Жил-был человек, по имени Дуагау. Раз пошел он со своей собакой на охоту. Когда они пробивались сквозь чащу кустарников, собака нашла лежавшую на земле летающую рыбу. В те времена еще не было моря, а только одна суша. Увидев рыбу, собака залаяла. Ее хозяин подошел и поднял находку. Он взял рыбу домой и съел ее, найдя ее много вкуснее пресноводной.

На следующий день Дуагау опять пошел на охоту. Собака снова нашла рыбу, которую он опять взял домой и съел.

На другое утро он поднялся очень рано и отправился к месту, где нашел рыбу. Там он стал ждать: ему хотелось посмотреть, откуда это бралась рыба. Прождавши до полудня, он услышал внезапно шум в росшем поблизости большом дереве, и вдруг — с ветвей его упала рыба. Дуагау взобрался на дерево и увидел внутри его дупло с водой, кишевшее рыбой.

Дуагау взял упавшую рыбу к себе домой. На этот раз, он подарил ее своей матери и рассказал ей, откуда она взялась. Мать съела рыбу и легла спать. Она проспала все послеобеденное время, всю ночь, и, когда настало утро, она все еще спала. Когда солнце было уже высоко, люди сказали: «Не заболела ли старуха? Отчего это она не показывается?»

Они пошли ее навестить, а так как она продолжала спать, то они стали ее тормошить, трясти и, наконец, разбудили ее. Тогда старуха обратилась к ним со следующими словами:

— Люди! берите топоры, ступайте в лес, подрубите дерево и достаньте побольше этой рыбы; такой у нас нет, и она вкуснее всякой другой пищи.

Тогда люди из племени лаваратов и ауранов взяли топоры и отправились, под предводительством Дуагау, в лес. Долго рубили они дерево, но повалить его не могли: оно было больше и толще всех других деревьев, так как в нем жили духи.

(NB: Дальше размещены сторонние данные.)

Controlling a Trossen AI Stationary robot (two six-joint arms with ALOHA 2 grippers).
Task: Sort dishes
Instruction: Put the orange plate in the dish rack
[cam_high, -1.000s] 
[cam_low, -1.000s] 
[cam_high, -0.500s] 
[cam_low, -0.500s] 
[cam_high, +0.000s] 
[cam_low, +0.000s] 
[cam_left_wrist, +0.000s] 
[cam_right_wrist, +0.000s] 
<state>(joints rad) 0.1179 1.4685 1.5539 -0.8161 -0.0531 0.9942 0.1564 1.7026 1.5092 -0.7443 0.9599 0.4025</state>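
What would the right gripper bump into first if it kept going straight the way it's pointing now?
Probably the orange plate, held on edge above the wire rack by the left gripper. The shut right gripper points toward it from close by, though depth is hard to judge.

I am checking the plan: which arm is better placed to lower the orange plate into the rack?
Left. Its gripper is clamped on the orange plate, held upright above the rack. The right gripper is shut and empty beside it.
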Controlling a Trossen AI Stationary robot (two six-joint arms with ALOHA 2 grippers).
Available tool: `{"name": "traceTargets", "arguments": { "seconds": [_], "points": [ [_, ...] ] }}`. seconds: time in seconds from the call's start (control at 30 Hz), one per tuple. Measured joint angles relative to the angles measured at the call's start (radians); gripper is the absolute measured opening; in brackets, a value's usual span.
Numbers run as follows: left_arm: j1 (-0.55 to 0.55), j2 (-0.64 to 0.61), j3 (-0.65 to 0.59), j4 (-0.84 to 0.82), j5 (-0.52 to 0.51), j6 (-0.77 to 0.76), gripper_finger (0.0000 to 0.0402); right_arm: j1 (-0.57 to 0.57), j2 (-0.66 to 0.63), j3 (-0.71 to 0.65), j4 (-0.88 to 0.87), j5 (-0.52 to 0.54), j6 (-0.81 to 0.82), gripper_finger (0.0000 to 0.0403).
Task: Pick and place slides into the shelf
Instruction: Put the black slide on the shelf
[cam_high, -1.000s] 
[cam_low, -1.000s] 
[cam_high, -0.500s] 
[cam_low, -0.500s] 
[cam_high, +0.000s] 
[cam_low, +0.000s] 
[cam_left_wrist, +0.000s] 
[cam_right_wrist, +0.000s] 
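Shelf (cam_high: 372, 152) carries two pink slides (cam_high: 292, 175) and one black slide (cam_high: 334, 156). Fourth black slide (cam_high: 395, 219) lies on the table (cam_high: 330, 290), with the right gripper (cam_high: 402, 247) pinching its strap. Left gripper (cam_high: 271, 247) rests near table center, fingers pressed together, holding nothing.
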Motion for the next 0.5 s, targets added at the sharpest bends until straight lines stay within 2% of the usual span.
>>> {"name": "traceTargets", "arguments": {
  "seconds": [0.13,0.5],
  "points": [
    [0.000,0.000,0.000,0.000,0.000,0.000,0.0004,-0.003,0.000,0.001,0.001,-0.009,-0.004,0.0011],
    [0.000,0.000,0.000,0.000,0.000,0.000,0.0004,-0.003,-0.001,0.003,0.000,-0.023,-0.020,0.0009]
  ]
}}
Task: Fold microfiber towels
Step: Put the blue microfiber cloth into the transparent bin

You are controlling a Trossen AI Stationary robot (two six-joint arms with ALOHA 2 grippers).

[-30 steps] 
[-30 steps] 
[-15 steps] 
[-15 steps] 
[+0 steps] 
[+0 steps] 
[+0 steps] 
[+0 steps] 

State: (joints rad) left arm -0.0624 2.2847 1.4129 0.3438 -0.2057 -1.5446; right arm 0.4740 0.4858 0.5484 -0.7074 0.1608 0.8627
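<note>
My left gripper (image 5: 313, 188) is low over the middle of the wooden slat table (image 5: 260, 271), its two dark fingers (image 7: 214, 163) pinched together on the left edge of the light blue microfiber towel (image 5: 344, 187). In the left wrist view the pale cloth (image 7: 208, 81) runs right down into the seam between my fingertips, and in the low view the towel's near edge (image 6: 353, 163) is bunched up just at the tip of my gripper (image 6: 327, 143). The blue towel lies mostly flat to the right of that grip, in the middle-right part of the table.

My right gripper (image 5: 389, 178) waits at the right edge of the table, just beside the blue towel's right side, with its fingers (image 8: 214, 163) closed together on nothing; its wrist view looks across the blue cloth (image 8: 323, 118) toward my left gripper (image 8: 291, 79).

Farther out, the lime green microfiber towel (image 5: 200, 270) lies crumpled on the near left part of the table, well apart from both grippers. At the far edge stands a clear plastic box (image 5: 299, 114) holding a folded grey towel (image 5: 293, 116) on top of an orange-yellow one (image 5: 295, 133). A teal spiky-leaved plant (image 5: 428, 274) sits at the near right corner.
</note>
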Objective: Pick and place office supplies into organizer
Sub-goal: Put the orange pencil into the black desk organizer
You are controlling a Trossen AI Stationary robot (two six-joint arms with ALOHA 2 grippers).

Вечером люди вернулись в свою деревню и, полумертвые от усталости, улеглись спать. Тем временем, все отрубленные от дерева щепки и щепочки опять пристали к нему и плотно срослись между собою. Когда на следующее утро лавараты и аураны захотели продолжать работу, они увидели, к своему удивлению, что дерево стоит целехонькое и попрежнему не поддается, несмотря на все их старания. Напрасно рубили они его изо всех сил топорами: и на этот раз им не удалось его свалить, а за ночь все щепки и щепочки опять срослись вместе.

На другой день люди снова взялись за дерево, но срубить его не могли. Какой-то мальчик подобрал одну из валявшихся щепочек и стал ею играть. Вечером он принес ее домой и, ложась спать, бросил у своей хижины. За ночь щепка пустила корни и выросла в большое дерево.

На другое утро люди заметили, что дерево снова срослось, но в одном месте осталось отверстие, словно недоставало большой щепки. Сперва все удивлялись, но потом кто-то вспомнил про мальчика, игравшего со щепкой. Тогда они собрали в кучу все срубленные щепки и щепочки, зажгли большой костер и уничтожили их огнем.

На следующий день, они снова принялись подрубать дерево. Наконец, оно зашаталось и со страшным треском рухнуло. Из ствола его с шумом хлынула вода и затопила все вокруг.

На другой день лавараты обманули ауранов. Они сказали им:

— Сегодня мы хотим отдохнуть и попировать, а завтра соберемся вместе на рыбную ловлю.

Пока аураны с увлечением отдавались пляске и еде, лавараты прокрались тайком к месту, где лежало дерево, захватив с собою из деревни самые лучшие предметы, припасы оружие и сети. Они столкнули ствол дерева в воду и поставили его ветви вместо парусов. Дерево было такое огромное, что все они легко уместились в нем со всем их имуществом.

Когда аураны заметили, что лавараты исчезли, они отправились их искать, но опоздали, потому что те уже уплыли на северо-восток, не оставив своим соседям ни припасов ни рыбы. Аураны надеялись, что лавараты, вернутся, но их ожидания были тщетны.

После этого люди начали строить лодки и ездить в них по морю, а раньше они этого не знали.

Когда же, через много-много лет, в Таупота появились белолицые, всякий уж знал, что это — потомки старых лаваратов, которые и раньше отличались светлой окраской кожи. Они сделались мудрым и богатым народом, потому что их предки захватили когда-то с собой все припасы и оружие, между тем как аураны и прочие племена оставались на своих местах и жили попрежнему очень бедно.